[Dataset entries]

::::::::::

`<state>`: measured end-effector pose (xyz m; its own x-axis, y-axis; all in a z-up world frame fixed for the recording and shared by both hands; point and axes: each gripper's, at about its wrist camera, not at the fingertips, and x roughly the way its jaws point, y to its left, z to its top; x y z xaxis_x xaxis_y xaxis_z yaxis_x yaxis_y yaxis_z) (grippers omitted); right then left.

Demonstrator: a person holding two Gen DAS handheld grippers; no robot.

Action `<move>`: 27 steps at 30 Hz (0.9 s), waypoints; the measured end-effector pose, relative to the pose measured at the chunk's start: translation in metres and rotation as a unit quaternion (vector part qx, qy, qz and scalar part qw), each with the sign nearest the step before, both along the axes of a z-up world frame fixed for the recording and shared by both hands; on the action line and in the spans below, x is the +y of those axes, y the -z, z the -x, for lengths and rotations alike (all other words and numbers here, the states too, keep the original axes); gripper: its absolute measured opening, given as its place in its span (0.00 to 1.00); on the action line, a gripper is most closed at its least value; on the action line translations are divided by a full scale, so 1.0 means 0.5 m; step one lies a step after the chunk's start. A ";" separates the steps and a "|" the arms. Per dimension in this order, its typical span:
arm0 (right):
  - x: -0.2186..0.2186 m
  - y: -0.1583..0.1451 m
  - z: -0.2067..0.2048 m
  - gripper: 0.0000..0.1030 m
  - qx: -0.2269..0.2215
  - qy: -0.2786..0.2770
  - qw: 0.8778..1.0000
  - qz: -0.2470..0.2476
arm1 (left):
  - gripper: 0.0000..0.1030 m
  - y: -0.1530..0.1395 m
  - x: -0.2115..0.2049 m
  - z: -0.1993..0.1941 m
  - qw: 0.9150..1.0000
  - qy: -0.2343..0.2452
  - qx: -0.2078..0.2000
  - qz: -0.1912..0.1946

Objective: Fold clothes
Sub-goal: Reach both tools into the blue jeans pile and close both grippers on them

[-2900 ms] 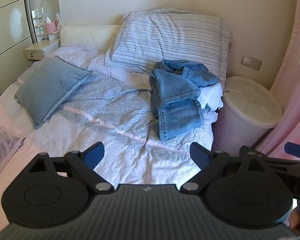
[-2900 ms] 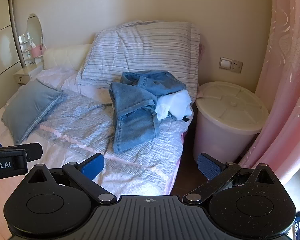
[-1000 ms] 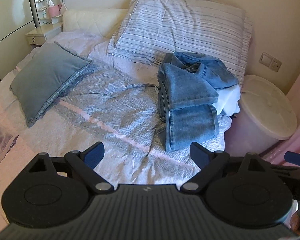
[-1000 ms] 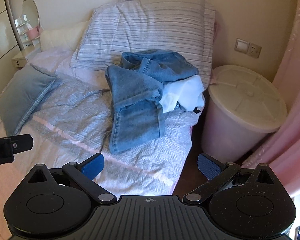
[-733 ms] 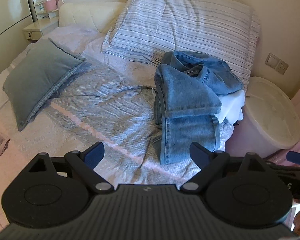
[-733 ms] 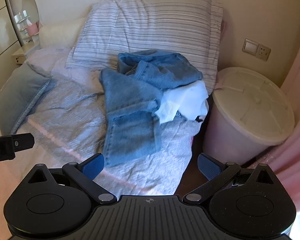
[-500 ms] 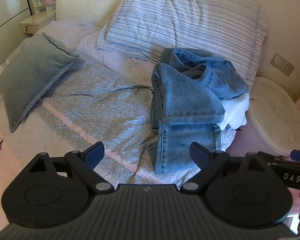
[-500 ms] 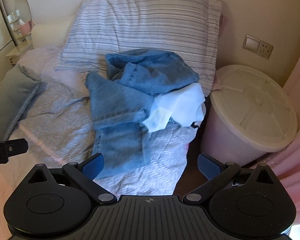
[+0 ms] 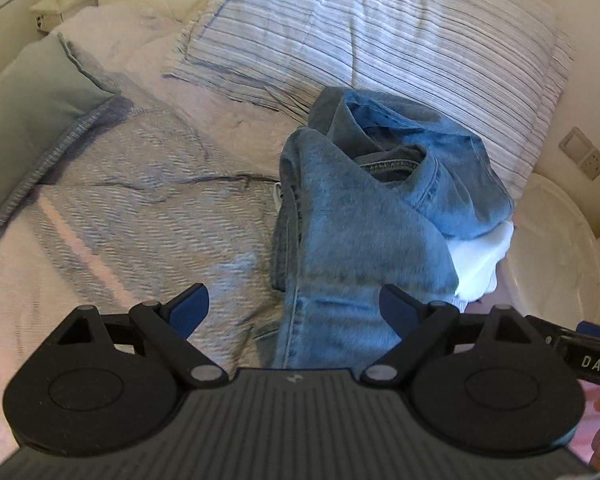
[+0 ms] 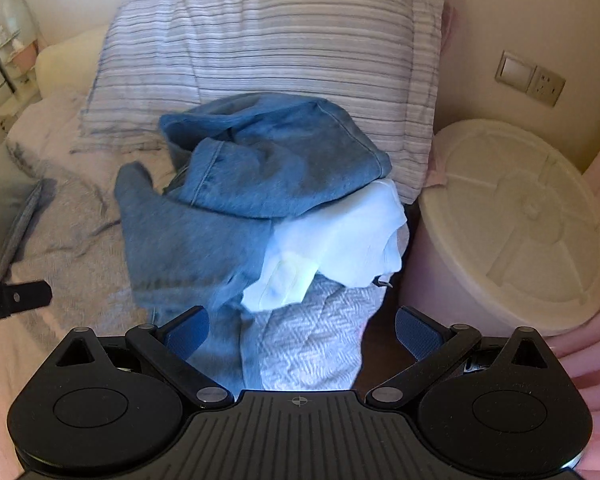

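Grippers first: my left gripper (image 9: 294, 308) sits nearest the lens with its blue-padded fingers spread wide and nothing between them, and my right gripper (image 10: 302, 330) is likewise spread wide and empty. I see the left gripper poised over the lower leg of the jeans (image 9: 360, 240); whether a pad touches the cloth I cannot tell. From the right wrist view the right gripper is over the edge of the bed (image 10: 312, 344), with the grey herringbone cover (image 9: 148, 216) directly ahead of its fingers.

Just beyond, I note the jeans lying in a loose heap on the cover, one leg stretched toward me and the rest bunched and folded over on itself. A white garment (image 10: 340, 236) lies tucked under the right side of the denim heap, hanging toward the bed's edge. Part of the other gripper's body shows at the lower right margin of the left view and at the left margin of the right view.

Farther back, a striped pillow (image 9: 380, 36) stands propped behind the clothes. A grey-blue cushion (image 9: 28, 120) lies to the left on the bed. Right of the bed stands a round pale bin with a white lid (image 10: 520, 220), just beside the mattress. A wall socket plate (image 10: 530, 78) is fixed on the wall above it.
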<state>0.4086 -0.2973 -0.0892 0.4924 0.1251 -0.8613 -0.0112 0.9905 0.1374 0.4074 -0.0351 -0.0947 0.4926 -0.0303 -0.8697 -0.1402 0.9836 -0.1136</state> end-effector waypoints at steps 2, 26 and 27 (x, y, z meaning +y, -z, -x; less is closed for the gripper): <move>-0.018 0.014 -0.031 0.99 0.010 0.014 0.999 -0.027 | 0.88 0.014 -0.001 -0.028 1.000 -0.007 0.006 0.009; -0.181 0.264 -0.295 0.47 0.114 0.339 0.842 -0.404 | 0.87 0.188 0.066 -0.289 0.976 -0.152 0.035 0.149; -0.179 0.262 -0.297 0.43 0.111 0.334 0.845 -0.403 | 0.84 0.200 0.069 -0.291 0.975 -0.149 0.040 0.159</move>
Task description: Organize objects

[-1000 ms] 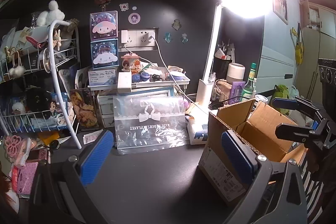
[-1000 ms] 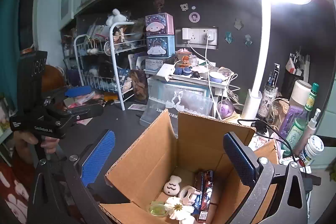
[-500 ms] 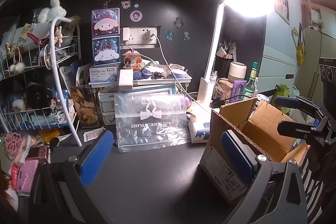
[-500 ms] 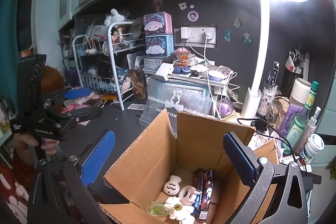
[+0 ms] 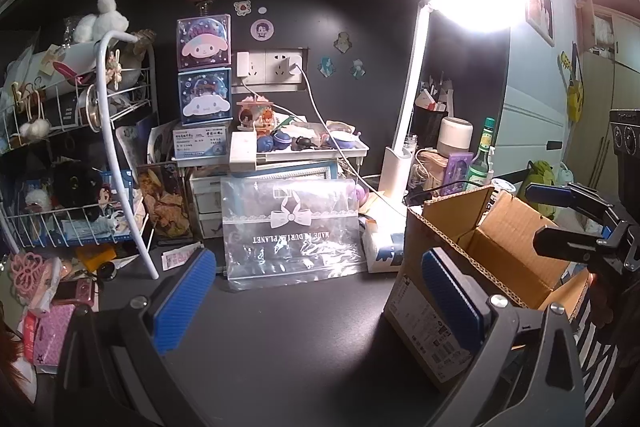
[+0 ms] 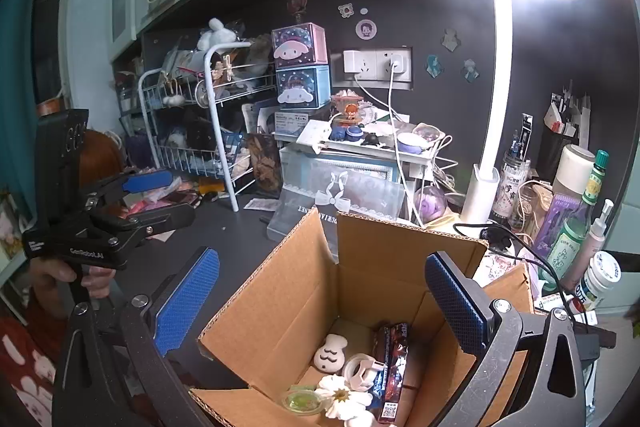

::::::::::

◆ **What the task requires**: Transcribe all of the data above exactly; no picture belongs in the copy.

◆ **Task solution**:
`<state>`: measured end-effector pose (xyz m; its own x-axis, y-axis; all in a z-up world frame fixed for the recording and shared by both hands; point and axes: each gripper's, at about its wrist camera, not at the fingertips, and x roughly the way its jaws point, y to its left, z to its top; x y z xaxis_x xaxis_y xaxis_z yaxis_x yaxis_y yaxis_z) (grippers omitted); right then left.

Demonstrator: a person holding two Gen DAS handheld grippers; no robot.

Action `<move>`: 27 steps at 30 Hz (0.9 s), waypoints; the measured end-effector pose, relative to the pose measured at the chunk's start: translation in metres and rotation as a unit quaternion (vector part qx, qy, qz and scalar part qw), each with the sign nearest the step before, both along the axes of a z-up world frame fixed for the recording and shared by both hands; on the action line and in the spans below, x is the +y of those axes, y the -z, z the -x, for lengths and rotations alike (all other words and numbers here, the states too, keep the original axes); gripper: its absolute measured opening, given as its place in its span (0.00 to 1.00); on the action line, a gripper is most closed at its least value; on the action line translations are divided by a full scale, so 1.0 means 0.5 m; step one lies a step after the chunk's start. A ";" separates the steps and a "|" the arms. Per dimension in this order, its typical span:
arm0 (right):
  - x: -0.2186..0.2186 m
  - y: -0.1583..0.1451 m
  - z: -0.2067..0.2048 m
  - gripper: 0.0000..0.1030 m
  - qx: -0.2269..0.2215
  - qy: -0.2786..0.2770
  - qw: 0.8778..1.0000
  - qz: -0.2470..0.2476
arm1 (left):
  - gripper: 0.0000..0.1030 m
  - y: -0.1530..0.1395 m
  - x: -0.2115..0.2049 m
  - z: -0.1993..0.1941 m
  - qw: 0.9150..1.0000
  - qy: -0.2343..0.2452
  - qx: -0.2078..0.2000
  - qz: -0.1912..0.1946

Objective: Fold clothes
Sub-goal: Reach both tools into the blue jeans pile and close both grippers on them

[-2900 ms] 
[-2900 ms] 
[-1000 ms] 
[-1000 ms] 
[-733 ms] 
[-733 ms] 
[-500 ms] 
[-500 ms] 
[+0 ms] 
[+0 ms] 

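Grippers first: my left gripper (image 9: 294, 308) sits nearest the lens with its blue-padded fingers spread wide and nothing between them, and my right gripper (image 10: 302, 330) is likewise spread wide and empty. I see the left gripper poised over the lower leg of the jeans (image 9: 360, 240); whether a pad touches the cloth I cannot tell. From the right wrist view the right gripper is over the edge of the bed (image 10: 312, 344), with the grey herringbone cover (image 9: 148, 216) directly ahead of its fingers.

Just beyond, I note the jeans lying in a loose heap on the cover, one leg stretched toward me and the rest bunched and folded over on itself. A white garment (image 10: 340, 236) lies tucked under the right side of the denim heap, hanging toward the bed's edge. Part of the other gripper's body shows at the lower right margin of the left view and at the left margin of the right view.

Farther back, a striped pillow (image 9: 380, 36) stands propped behind the clothes. A grey-blue cushion (image 9: 28, 120) lies to the left on the bed. Right of the bed stands a round pale bin with a white lid (image 10: 520, 220), just beside the mattress. A wall socket plate (image 10: 530, 78) is fixed on the wall above it.
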<state>0.4086 -0.2973 -0.0892 0.4924 0.1251 -0.8613 -0.0112 0.9905 0.1374 0.4074 -0.0351 -0.0947 0.4926 -0.0303 -0.8697 -0.1402 0.9836 -0.1136</state> end-effector waypoints at steps 2, 26 and 27 (x, y, z meaning +y, -z, -x; less is closed for the gripper): <move>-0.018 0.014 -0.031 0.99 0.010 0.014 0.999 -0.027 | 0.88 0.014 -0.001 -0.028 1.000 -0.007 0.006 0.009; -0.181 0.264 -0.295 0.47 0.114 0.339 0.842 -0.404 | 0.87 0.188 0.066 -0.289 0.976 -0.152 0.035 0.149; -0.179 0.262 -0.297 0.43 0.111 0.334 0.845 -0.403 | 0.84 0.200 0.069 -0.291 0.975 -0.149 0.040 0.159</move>
Task description: Organize objects

[-1000 ms] 
[-1000 ms] 
[-500 ms] 
[-500 ms] 
[+0 ms] 
[+0 ms] 

The output as shown is complete.